WHAT NEEDS TO BE DONE ->
Only these lines of the data below are wanted: the one with "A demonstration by", the one with "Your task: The", and any lines between them, each repeated exactly.

MATERIAL TO PROCESS ->
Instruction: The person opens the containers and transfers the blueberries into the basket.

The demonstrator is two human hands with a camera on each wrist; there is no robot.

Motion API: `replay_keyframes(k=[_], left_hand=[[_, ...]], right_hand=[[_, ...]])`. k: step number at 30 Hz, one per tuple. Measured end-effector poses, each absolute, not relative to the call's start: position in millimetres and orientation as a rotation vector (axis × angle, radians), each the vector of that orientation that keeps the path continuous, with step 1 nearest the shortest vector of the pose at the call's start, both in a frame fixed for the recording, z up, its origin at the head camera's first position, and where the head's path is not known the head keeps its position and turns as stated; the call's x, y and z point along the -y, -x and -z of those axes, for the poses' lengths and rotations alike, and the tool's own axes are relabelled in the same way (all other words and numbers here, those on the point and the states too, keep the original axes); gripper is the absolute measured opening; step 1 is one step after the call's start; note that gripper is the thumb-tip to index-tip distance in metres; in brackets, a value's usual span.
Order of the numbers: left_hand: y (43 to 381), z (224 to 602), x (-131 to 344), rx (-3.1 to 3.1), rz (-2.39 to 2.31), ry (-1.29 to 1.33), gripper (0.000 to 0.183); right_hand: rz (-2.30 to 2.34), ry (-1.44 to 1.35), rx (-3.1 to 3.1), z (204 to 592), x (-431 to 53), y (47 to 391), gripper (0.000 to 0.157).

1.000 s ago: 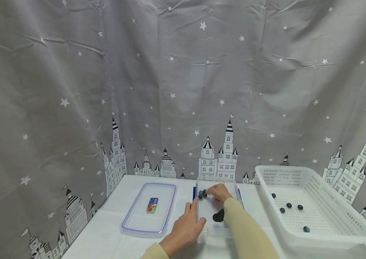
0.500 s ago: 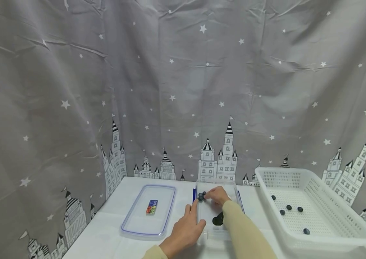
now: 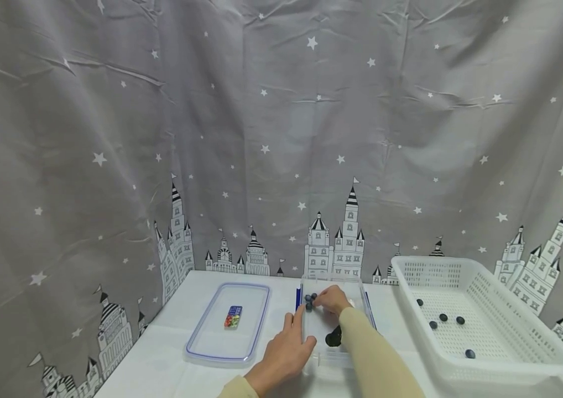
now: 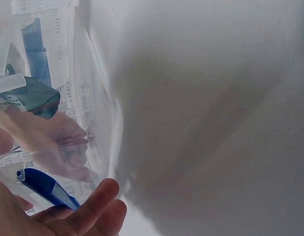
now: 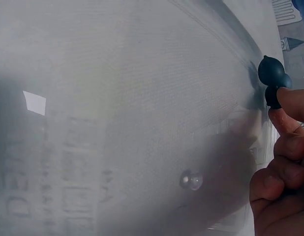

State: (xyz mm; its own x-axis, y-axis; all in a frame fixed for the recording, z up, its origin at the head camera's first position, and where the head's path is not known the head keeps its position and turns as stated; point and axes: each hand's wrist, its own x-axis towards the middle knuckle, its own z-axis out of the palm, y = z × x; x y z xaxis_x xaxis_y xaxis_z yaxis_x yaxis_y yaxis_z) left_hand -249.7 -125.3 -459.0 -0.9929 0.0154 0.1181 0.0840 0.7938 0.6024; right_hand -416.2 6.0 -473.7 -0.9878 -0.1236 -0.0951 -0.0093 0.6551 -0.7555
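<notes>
My right hand (image 3: 332,300) reaches into a clear plastic food container (image 3: 321,359). In the right wrist view its thumb and index finger pinch a dark blueberry (image 5: 272,98) beside other blueberries (image 5: 271,71). They cluster at the container's far left side, also seen as the blueberries (image 3: 308,303) in the head view. My left hand (image 3: 283,345) rests at the container's left wall, index finger along it and thumb spread apart. A blue side clip (image 4: 46,187) shows by its fingers. A dark green-black lump (image 3: 333,336) lies in the container, partly hidden by my right sleeve.
Left on the white table (image 3: 162,354) lies a clear lid (image 3: 197,355) with a blue-purple seal and a colourful label (image 3: 233,317). At right stands a white perforated basket (image 3: 498,287) holding several dark blueberries (image 3: 460,320). A grey castle-print curtain (image 3: 261,110) hangs behind.
My right hand has shifted slightly left and down, closer to the blueberry cluster. My left hand keeps its place at the container. The blueberries in the basket stay where they were.
</notes>
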Motion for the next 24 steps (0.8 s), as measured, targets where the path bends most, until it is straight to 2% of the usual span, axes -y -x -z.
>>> replay_keyframes(k=[16, 24], left_hand=[[250.7, 460.2, 123.2, 2.877, 0.968, 0.086, 0.076], [253.0, 459.0, 125.8, 2.882, 0.983, 0.059, 0.077]], right_hand=[[1.198, 0.059, -2.708, 469.1, -12.7, 417.9, 0.02], [1.267, 0.222, -2.695, 440.7, -21.1, 417.8, 0.027]])
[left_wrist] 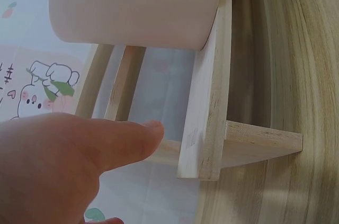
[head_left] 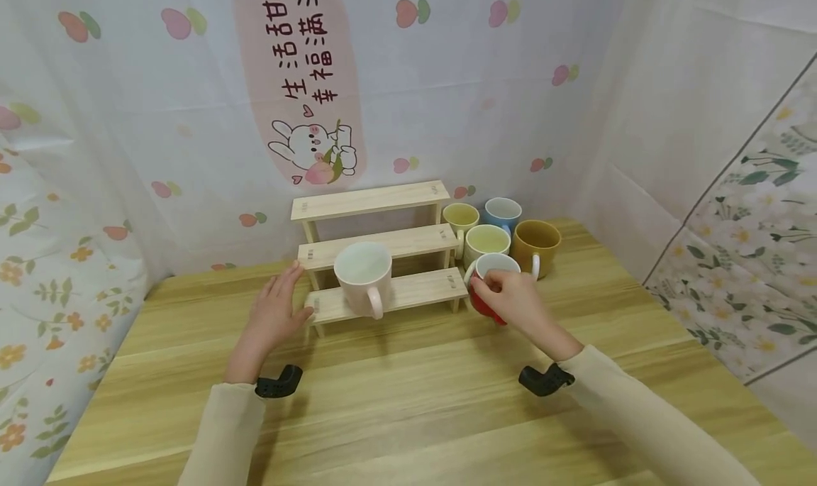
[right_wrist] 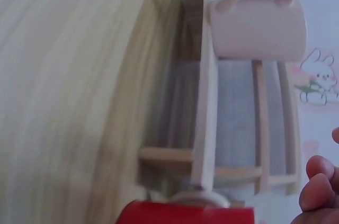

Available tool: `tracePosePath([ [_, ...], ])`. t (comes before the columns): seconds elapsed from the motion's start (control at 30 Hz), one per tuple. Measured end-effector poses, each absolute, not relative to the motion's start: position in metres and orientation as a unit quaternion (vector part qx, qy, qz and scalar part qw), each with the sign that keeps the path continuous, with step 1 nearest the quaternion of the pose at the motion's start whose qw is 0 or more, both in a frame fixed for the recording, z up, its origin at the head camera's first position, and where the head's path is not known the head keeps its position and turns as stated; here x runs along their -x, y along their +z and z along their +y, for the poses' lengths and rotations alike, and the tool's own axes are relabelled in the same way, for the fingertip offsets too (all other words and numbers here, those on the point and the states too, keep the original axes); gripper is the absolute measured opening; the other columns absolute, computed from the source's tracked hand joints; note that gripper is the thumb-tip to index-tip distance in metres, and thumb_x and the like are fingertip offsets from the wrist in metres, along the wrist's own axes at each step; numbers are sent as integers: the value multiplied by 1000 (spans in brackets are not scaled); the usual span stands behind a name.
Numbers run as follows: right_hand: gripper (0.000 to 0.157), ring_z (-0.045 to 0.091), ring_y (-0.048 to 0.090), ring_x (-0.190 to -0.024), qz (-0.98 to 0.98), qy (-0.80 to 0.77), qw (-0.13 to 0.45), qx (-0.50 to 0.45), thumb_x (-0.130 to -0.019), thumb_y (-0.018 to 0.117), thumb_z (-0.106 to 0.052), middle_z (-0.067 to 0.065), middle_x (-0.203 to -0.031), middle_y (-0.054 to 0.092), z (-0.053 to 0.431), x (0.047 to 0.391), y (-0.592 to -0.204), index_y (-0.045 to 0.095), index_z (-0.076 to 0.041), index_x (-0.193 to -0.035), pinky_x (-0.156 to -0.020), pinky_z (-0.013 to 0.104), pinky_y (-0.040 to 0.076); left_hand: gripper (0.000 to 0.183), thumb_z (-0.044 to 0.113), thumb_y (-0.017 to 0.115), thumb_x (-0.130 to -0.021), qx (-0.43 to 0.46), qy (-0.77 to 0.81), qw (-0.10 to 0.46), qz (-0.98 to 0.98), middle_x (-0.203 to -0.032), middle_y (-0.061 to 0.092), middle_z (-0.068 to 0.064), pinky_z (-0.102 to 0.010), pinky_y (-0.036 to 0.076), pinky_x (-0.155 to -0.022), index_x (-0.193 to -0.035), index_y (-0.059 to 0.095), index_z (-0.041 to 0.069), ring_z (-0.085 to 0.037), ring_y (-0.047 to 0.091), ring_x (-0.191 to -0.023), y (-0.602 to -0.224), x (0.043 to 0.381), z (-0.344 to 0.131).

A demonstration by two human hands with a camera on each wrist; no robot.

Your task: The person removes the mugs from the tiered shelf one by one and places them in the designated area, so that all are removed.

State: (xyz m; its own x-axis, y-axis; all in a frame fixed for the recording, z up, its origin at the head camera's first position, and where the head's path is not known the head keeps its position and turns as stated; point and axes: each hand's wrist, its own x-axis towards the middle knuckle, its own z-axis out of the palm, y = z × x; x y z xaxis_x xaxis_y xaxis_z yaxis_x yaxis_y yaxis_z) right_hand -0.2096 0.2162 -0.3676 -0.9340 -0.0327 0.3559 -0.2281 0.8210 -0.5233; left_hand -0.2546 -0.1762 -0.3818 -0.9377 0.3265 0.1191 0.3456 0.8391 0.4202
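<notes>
A pale pink mug (head_left: 364, 277) stands on the lowest tier of a three-tier wooden rack (head_left: 421, 291), its handle toward me. My left hand (head_left: 273, 316) is at the rack's left end, fingers extended near the middle tier; its thumb (left_wrist: 127, 139) is straight beside the lowest tier. Over a red mug (head_left: 483, 303) with a white inside, right of the rack, is my right hand (head_left: 513, 298). In the right wrist view its loosely bent fingers (right_wrist: 318, 189) appear just above the red mug (right_wrist: 185, 213), a small gap between them. The hand partly hides this mug in the head view.
Behind the red mug cluster a pale green mug (head_left: 487, 240), a yellow mug (head_left: 461, 215), a blue mug (head_left: 503, 209) and a mustard mug (head_left: 537, 245). A printed curtain (head_left: 447, 81) hangs behind the wooden table (head_left: 396, 408).
</notes>
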Motion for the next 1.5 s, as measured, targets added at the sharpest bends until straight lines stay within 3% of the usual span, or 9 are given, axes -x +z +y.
tracePosePath([
  [0.2,31,14,46,-59,-939,279,175,-102,-90,63,-28,-5,-57,53,199,223,-361,61,-15,-63,-57,26,37,75,17,64,-90,180,-226,31,-957,-158,16,-20,-62,12,-113,-149,21,0,-47,18,-140,-385,256,-178],
  [0.5,33,7,38,-48,-928,284,186,-153,-91,64,-27,-6,-51,42,176,233,-351,56,-15,-61,-48,21,30,75,16,65,-90,185,-231,38,-954,-157,17,-20,-61,12,-114,-149,22,1,-47,20,-140,-387,256,-179],
  [0.77,36,7,40,-48,-927,235,207,-204,-87,67,-29,-7,-49,44,150,240,-351,55,-15,-57,-47,20,30,75,16,65,-90,181,-239,36,-953,-158,16,-20,-64,12,-112,-149,22,0,-49,18,-139,-386,254,-179],
  [1.5,35,3,39,-48,-933,219,142,-249,-80,73,-46,-11,-48,45,91,232,-359,64,-18,-62,-42,15,26,75,18,64,-91,172,-240,27,-955,-158,15,-18,-68,12,-110,-150,22,2,-53,15,-138,-388,256,-179],
])
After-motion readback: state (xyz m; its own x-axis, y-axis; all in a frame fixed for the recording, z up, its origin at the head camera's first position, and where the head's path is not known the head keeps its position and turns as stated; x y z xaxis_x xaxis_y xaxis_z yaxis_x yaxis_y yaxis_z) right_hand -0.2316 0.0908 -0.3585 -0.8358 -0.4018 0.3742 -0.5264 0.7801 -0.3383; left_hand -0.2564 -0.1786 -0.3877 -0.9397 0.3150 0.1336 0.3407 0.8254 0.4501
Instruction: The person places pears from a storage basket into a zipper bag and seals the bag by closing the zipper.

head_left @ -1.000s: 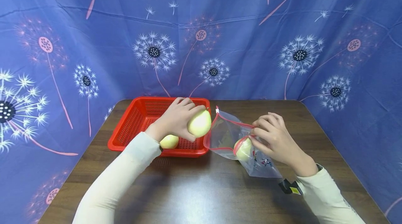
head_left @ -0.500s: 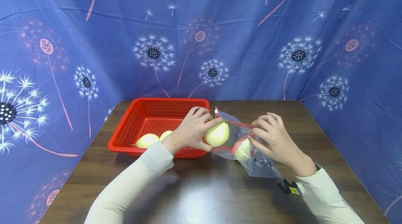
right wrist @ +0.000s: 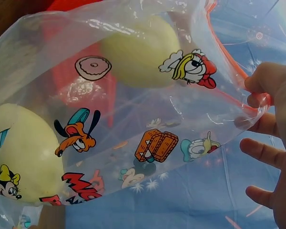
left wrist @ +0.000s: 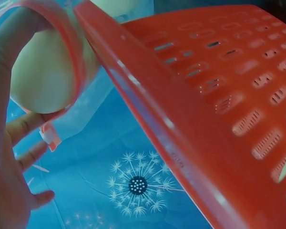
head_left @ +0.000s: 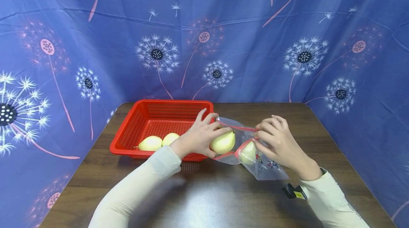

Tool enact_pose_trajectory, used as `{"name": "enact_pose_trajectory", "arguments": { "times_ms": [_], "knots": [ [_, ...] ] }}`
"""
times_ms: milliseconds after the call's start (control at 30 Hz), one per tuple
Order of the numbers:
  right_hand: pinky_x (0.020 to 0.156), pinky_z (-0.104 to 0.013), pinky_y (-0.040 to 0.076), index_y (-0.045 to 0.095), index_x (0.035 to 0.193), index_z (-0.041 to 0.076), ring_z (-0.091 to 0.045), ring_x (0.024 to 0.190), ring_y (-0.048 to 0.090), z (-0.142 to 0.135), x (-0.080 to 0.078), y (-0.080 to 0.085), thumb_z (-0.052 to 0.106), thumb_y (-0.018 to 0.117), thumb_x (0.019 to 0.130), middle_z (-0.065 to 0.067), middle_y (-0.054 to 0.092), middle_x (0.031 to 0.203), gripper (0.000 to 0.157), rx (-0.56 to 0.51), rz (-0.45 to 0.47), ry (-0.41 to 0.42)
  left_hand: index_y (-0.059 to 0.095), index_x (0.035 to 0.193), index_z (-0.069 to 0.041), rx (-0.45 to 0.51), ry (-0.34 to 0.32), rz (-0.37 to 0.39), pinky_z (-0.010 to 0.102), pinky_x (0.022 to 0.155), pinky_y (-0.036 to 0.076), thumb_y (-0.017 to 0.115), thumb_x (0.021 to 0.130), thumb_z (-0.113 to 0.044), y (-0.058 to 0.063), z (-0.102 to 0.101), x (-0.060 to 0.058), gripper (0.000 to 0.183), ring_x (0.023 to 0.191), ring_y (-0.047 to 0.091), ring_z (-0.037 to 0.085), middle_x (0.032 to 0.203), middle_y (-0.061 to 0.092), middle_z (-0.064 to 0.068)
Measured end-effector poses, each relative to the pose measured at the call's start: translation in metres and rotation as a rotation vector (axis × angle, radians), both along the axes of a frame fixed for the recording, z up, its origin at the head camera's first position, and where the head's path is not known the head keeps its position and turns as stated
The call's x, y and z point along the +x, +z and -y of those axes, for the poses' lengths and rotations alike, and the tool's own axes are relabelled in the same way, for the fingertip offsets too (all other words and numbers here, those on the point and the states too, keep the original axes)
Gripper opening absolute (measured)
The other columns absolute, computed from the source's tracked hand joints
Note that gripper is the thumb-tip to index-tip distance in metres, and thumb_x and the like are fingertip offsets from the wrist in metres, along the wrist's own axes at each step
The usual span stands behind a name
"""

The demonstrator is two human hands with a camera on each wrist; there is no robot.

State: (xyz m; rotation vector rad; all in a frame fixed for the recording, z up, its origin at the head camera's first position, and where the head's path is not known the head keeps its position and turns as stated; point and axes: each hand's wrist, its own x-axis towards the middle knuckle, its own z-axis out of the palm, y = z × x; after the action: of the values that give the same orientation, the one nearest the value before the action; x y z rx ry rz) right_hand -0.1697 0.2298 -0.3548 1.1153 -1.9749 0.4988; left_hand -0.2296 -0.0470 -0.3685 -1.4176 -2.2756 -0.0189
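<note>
- Currently, left hand (head_left: 201,134) clamped on a pale yellow-green pear (head_left: 223,143), thumb and finger bearing on its sides; stem end faces the bag side.
- Position of this pear: at the mouth of a clear zip bag (head_left: 271,174), near the right end of the basket. Left wrist view shows the bag's red rim (left wrist: 76,57) looping across the fruit.
- Right hand (head_left: 278,142): thumb and fingers together on the red rim, pinching it; remaining fingers apart from the plastic in the right wrist view.
- Second pear (head_left: 247,155): inside the bag, below the pinching fingertips. Both fruits visible through the film, which bears cartoon prints (right wrist: 76,133).
- Red basket (head_left: 119,147): perforated, left of the bag. Two further pears lie side by side along its front wall: one on the left (head_left: 150,143), stem pointing left, one on the right (head_left: 170,138), nearer the left wrist.
- Surroundings: dark wood-grain table (head_left: 198,199); blue dandelion-print cloth (head_left: 255,57) behind; pale sleeves (head_left: 140,185) on both arms; black object (head_left: 289,190) with yellow label at the right cuff.
</note>
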Motion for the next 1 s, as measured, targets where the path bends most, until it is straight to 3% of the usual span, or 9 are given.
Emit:
{"name": "enact_pose_trajectory", "arguments": {
  "times_ms": [233, 433, 633, 1000],
  "knots": [
    [0.094, -0.061, 0.030, 0.064, 0.079, 0.013, -0.029, 0.089, 0.056, -0.0009, -0.0004, 0.0003, 0.029, 0.049, 0.101, -0.004, 0.065, 0.089, 0.032, -0.019, -0.004, 0.017, 0.057, 0.138, -0.033, -0.059, 0.108, -0.019, 0.078, 0.100, 0.022, 0.078, 0.065, -0.062, 0.0003, -0.0044, 0.0021, 0.081, 0.131, 0.038, 0.034, 0.114, 0.061, -0.004],
    [0.093, -0.061, 0.031, 0.064, 0.078, 0.012, -0.028, 0.086, 0.057, -0.0017, -0.0008, 0.0019, 0.027, 0.050, 0.100, -0.004, 0.066, 0.087, 0.031, -0.025, -0.013, 0.032, 0.055, 0.140, -0.034, -0.160, 0.184, -0.030, 0.080, 0.099, 0.022, 0.079, 0.062, -0.068, 0.0035, -0.0058, 0.0045, 0.088, 0.137, 0.033, 0.038, 0.123, 0.059, -0.001],
    [0.091, -0.061, 0.032, 0.064, 0.078, 0.013, -0.028, 0.086, 0.056, -0.0004, -0.0017, 0.0016, 0.028, 0.050, 0.099, -0.004, 0.066, 0.086, 0.030, -0.020, -0.015, 0.042, 0.056, 0.139, -0.034, -0.162, 0.179, -0.012, 0.079, 0.099, 0.022, 0.079, 0.062, -0.068, 0.0015, -0.0044, 0.0046, 0.088, 0.139, 0.032, 0.038, 0.124, 0.058, -0.001],
    [0.092, -0.060, 0.032, 0.065, 0.079, 0.014, -0.027, 0.088, 0.056, 0.0026, -0.0020, -0.0010, 0.030, 0.050, 0.100, -0.002, 0.066, 0.088, 0.031, -0.018, 0.003, 0.035, 0.059, 0.137, -0.032, -0.129, 0.100, 0.069, 0.074, 0.104, 0.023, 0.079, 0.069, -0.055, 0.0028, 0.0025, 0.0042, 0.074, 0.136, 0.035, 0.033, 0.126, 0.058, -0.002]
  ]
}}
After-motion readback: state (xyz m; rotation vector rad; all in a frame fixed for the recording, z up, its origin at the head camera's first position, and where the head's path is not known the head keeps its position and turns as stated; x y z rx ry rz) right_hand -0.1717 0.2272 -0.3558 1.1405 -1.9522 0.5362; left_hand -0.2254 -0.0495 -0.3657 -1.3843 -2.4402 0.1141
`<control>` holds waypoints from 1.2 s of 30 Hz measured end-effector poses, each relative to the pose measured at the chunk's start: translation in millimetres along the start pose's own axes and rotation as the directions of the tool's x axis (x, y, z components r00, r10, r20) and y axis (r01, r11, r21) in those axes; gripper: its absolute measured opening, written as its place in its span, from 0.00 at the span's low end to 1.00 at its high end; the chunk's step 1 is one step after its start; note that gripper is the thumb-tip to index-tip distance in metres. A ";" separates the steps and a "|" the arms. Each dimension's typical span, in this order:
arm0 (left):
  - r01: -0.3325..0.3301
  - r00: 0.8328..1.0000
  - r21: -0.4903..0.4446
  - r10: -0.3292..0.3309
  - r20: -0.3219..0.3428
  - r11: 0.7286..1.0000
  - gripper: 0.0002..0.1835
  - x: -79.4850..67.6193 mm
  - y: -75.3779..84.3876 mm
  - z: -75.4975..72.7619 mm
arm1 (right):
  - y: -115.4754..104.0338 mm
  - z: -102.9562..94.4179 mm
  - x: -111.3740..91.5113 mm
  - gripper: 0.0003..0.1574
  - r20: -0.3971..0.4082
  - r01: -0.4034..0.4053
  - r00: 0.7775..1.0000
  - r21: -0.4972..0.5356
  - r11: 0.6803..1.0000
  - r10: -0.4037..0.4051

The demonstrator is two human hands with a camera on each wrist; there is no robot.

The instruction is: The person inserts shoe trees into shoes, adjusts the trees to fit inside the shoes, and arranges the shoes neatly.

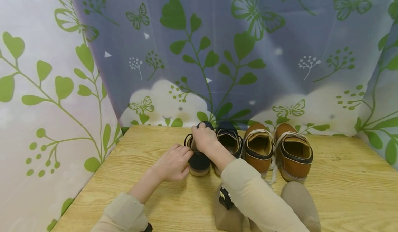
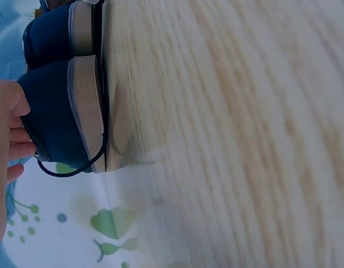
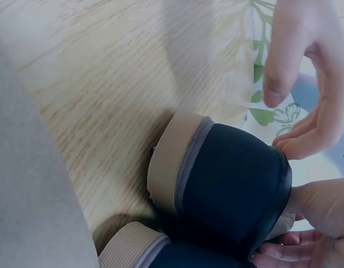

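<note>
Room opens left of the navy shoe [image 1: 199, 163] to the table [image 1: 102, 173] edge—mate [image 1: 229, 132] close right, curtain [image 1: 217, 73] just beyond its toe. Long axis runs away from you, heel nearest. Your right hand [image 1: 204, 138] grips its opening; your left hand [image 1: 175, 163] touches the collar [image 3: 285, 176], grip unclear.

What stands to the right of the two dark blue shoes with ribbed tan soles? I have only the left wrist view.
Observer: The head view shows a brown shoe with cream laces next to them, and its mate on its right.
Operator: Where does each hand lie at the left dark blue shoe? I can make out only one.
Observer: Both are at it in the head view: the right hand is over the opening, the left hand at its left side, toward the heel.
</note>
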State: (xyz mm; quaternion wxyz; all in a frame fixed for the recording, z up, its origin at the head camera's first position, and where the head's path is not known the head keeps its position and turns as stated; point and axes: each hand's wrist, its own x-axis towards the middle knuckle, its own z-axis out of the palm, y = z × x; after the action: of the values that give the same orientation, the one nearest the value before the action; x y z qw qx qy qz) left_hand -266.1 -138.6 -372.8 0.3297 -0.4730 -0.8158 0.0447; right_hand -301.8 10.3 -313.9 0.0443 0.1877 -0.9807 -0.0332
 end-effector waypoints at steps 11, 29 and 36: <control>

THE ANSWER ->
A demonstration by two human hands with a camera on each wrist; no robot.

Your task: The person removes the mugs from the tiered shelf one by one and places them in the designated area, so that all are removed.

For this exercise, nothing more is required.